TAFE ‘committed’ to area

FEDERATION Training has declared it remains committed to Wellington Shire, despite a dramatic drop in student numbers.

Six months after questions were asked by a Wellington Shire councillor, the TAFE provider has responded to council in writing.

In November last year, Cr Patrick McIvor asked council chief executive David Morcom to provide an update on how much of the state government’s TAFE Rescue Fund would be spent locally and details of enrolment and course completion rates.

The questions came amid concerns for the future of Federation Training’s local facilities, and frustration over the stalled relocation of the Fulham campus into Sale.

Initial inquiries with the TAFE were made in December, but apart from a meeting in February, no formal response had been received by council until last month when Federation Training’s chief executive Wendy Wood met with Mr Morcom.

On May 23, council received written correspondence setting out the TAFE provider’s response.

In the response Ms Wood said Federation Training’s 2016-2018 strategic plan and statement of corporate intent mentioned the need to establish a Sale higher education plan.

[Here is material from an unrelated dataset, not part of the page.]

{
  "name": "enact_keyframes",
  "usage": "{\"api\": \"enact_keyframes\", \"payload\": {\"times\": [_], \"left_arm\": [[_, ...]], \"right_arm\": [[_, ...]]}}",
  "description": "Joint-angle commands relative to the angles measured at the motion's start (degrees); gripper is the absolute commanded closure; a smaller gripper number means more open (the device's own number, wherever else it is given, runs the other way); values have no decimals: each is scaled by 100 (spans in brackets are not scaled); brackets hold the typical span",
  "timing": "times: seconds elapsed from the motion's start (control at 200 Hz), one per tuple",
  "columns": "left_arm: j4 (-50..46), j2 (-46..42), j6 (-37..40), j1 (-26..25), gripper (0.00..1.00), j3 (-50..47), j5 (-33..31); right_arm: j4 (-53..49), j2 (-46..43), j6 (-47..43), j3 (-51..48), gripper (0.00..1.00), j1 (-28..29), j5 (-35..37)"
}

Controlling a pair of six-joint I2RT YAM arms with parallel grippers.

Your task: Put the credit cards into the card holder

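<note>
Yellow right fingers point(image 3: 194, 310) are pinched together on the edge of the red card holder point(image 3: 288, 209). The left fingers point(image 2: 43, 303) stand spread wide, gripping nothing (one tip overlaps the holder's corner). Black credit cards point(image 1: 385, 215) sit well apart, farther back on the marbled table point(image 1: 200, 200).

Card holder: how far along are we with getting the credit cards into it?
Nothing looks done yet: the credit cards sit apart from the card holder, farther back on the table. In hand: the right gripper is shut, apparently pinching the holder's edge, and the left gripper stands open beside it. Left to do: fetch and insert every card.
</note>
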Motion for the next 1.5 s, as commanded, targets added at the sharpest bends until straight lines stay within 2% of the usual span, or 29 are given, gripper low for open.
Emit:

“At the current time, Federation Training is in discussions with the Department of Education to improve the quality of facilities within the Sale area,” she said.

“Federation Training is committed to the Sale region and will continue to work closely with Wellington Shire Council to achieve a suitable outcome that will improve access to education. 

“Whilst the provided data shows a significant decline in student numbers, this is consistent with the vocational education sector across Victoria.”

She said the decline in vocational education across Gippsland was consistent with other areas of Victoria.

Last year, there were 817 students enrolled at Federation Training, 774 fewer than 2014.

This year, up to April 30, there were 530 total students, with an increase in school students in vocational education and training.

The completion rate of modules at Fulham last year was 90 per cent, slightly higher than other Federation Training campuses delivering similar training.

Ms Wood said it was difficult to determine exactly how much of state government funding would be spent in Wellington Shire, but mentioned activities which had been undertaken locally. 

These included establishing a Skills and Jobs Centre in Sale, relocation of the Federation Training call centre to Fulham and the Paddock to Plate initiative to identify training partnership opportunities with local industry.

“Federation Training has not reduced its operational budget within the Sale area and has no plans to do this,” Ms Wood said.

Mayor Darren McCubbin was thankful a response had been provided.

“We recognise the importance of training and TAFE for our area,” he said.

“We are certainly working hard to ensure that we can get the removal of the facilities from Fulham into town,” Cr McCubbin said.

“It’s important that our young people and our existing businesses have access to good quality training and education.”